- [BRIEF]:
Would you set down each line of the data below exactly?

- [DATASET EXTRACT]:
=== Section Start ===

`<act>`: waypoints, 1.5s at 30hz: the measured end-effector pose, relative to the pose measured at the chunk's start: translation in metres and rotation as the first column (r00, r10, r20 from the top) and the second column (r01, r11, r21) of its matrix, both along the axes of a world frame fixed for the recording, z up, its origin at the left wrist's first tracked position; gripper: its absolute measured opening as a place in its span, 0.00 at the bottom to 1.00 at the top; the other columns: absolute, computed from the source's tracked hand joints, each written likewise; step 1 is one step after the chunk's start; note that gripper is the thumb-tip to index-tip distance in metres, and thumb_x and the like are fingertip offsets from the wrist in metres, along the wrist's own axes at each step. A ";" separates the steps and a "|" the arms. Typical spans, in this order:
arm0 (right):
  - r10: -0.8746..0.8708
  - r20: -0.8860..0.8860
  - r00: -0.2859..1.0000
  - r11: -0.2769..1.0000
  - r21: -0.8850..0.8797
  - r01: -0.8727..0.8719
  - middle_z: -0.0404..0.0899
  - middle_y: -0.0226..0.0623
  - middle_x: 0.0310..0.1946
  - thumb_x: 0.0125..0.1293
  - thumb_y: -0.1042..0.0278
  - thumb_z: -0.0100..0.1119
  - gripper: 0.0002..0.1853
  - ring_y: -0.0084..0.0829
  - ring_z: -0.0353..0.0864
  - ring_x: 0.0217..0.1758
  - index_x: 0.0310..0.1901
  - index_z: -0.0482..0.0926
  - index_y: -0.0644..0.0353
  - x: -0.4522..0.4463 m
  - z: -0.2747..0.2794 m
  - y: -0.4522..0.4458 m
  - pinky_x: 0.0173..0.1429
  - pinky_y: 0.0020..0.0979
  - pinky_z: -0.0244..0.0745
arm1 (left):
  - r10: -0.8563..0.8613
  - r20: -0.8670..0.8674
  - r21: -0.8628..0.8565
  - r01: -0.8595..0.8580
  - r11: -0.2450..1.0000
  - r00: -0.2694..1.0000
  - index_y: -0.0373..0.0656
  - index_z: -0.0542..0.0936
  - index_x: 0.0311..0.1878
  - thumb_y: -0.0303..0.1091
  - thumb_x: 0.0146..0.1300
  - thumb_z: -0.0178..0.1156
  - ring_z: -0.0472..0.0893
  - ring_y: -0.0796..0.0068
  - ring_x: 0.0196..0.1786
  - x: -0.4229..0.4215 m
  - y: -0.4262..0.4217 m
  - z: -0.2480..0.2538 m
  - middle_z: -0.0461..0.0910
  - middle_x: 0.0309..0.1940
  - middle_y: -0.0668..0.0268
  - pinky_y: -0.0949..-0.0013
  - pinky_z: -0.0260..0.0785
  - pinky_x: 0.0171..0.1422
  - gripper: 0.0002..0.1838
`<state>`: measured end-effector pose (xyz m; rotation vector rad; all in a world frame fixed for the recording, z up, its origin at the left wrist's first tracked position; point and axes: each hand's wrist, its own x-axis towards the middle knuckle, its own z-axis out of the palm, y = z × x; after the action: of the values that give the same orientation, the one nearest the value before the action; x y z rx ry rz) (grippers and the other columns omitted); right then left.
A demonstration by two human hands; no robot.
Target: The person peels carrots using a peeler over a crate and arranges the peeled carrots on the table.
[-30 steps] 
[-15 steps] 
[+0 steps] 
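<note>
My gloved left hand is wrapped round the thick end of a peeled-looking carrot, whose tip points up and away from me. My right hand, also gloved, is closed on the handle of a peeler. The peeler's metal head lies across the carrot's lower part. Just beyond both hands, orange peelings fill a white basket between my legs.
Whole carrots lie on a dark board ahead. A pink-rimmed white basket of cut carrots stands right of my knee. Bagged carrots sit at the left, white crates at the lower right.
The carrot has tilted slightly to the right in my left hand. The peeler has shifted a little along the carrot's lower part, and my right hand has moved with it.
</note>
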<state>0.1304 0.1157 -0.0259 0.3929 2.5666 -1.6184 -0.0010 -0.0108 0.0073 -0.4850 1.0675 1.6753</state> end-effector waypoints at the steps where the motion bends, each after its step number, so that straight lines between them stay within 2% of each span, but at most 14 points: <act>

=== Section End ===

- [RESULT OF THIS TASK]:
`<act>`: waypoints, 1.5s at 30hz: the measured end-effector pose, relative to the pose measured at the chunk's start: translation in metres and rotation as the first column (r00, r10, r20 from the top) and the second column (r01, r11, r21) of its matrix, both along the axes of a world frame fixed for the recording, z up, its origin at the left wrist's first tracked position; gripper: its absolute measured opening as a place in its span, 0.00 at the bottom to 1.00 at the top; the other columns: absolute, computed from the source's tracked hand joints, each written likewise; step 1 is one step after the chunk's start; note that gripper is the thumb-tip to index-tip distance in metres, and thumb_x and the like are fingertip offsets from the wrist in metres, along the wrist's own axes at each step. A ";" separates the steps and a "|" the arms. Typical spans, in this order:
arm0 (right):
  - r10: -0.8746..0.8708
  - r20: -0.8860..0.8860
  - r00: -0.2859..1.0000
  - r11: -0.2769..1.0000
  - r21: -0.8850..0.8797
  - r01: -0.8727..0.8719
  - middle_z: -0.0404..0.0899
  - middle_y: -0.0226..0.0623
  - middle_x: 0.0310..0.1946
  - thumb_x: 0.0125..0.1293
  - thumb_y: -0.1042..0.0278
  - thumb_z: -0.0100..0.1119
  - gripper: 0.0002..0.1853
  - ring_y: -0.0084..0.0829
  - ring_z: -0.0353..0.0864
  - ring_x: 0.0217..0.1758
  - index_x: 0.0310..0.1901
  - index_z: -0.0482..0.0926
  - index_y: -0.0644..0.0353
  - x: -0.4522..0.4463 m
  - z: -0.2747..0.2794 m
  - y: -0.4522..0.4458 m
  - pinky_x: 0.0173..0.1429
  - pinky_y: 0.0020..0.0979
  - pinky_z: -0.0244..0.0745
arm1 (left):
  - r10: -0.8563..0.8613
  - r20: -0.8670..0.8674
  - r21: -0.8628..0.8565
  - r01: -0.8595..0.8580
  - r11: -0.2450..1.0000
  - r00: -0.2694..1.0000
  - index_y: -0.0373..0.0656
  - index_z: -0.0542..0.0936
  - index_x: 0.0311..0.1878
  - thumb_y: -0.0303..0.1091
  - thumb_x: 0.0146..0.1300
  - thumb_z: -0.0178..0.1156
  - ring_z: -0.0472..0.0893
  - ring_y: -0.0796..0.0068
  - ring_x: 0.0196..0.1786
  - x: -0.4229..0.4215 m
  - y: -0.4262..0.4217 m
  - z: -0.2480..0.2538 m
  - middle_z: -0.0461..0.0910
  - middle_x: 0.0309..0.1940
  - middle_y: -0.0668..0.0268
  - pinky_y: -0.0949..-0.0013
  - pinky_z: -0.0260..0.0785
  - pinky_x: 0.0171..0.1422
  - gripper: 0.0002..0.1838
`<state>`: measured end-effector pose (xyz m; rotation vector rad; all in a world frame fixed for the recording, z up, its origin at the left wrist's first tracked position; point and axes: each hand's wrist, its own x-axis towards the middle knuckle, its own z-axis out of the palm, y = z × x; after the action: of the values that give the same orientation, the one nearest the value before the action; x y z rx ry rz) (grippers and the other columns omitted); right then left.
A demonstration by two human hands; no robot.
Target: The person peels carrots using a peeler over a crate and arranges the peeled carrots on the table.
[-30 steps] 
[-15 steps] 
[+0 steps] 
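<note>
My gloved left hand is wrapped round the thick end of a peeled-looking carrot, whose tip points up and away from me. My right hand, also gloved, is closed on the handle of a peeler. The peeler's metal head lies across the carrot's lower part. Just beyond both hands, orange peelings fill a white basket between my legs.
Whole carrots lie on a dark board ahead. A pink-rimmed white basket of cut carrots stands right of my knee. Bagged carrots sit at the left, white crates at the lower right.
The carrot has tilted slightly to the right in my left hand. The peeler has shifted a little along the carrot's lower part, and my right hand has moved with it.
</note>
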<state>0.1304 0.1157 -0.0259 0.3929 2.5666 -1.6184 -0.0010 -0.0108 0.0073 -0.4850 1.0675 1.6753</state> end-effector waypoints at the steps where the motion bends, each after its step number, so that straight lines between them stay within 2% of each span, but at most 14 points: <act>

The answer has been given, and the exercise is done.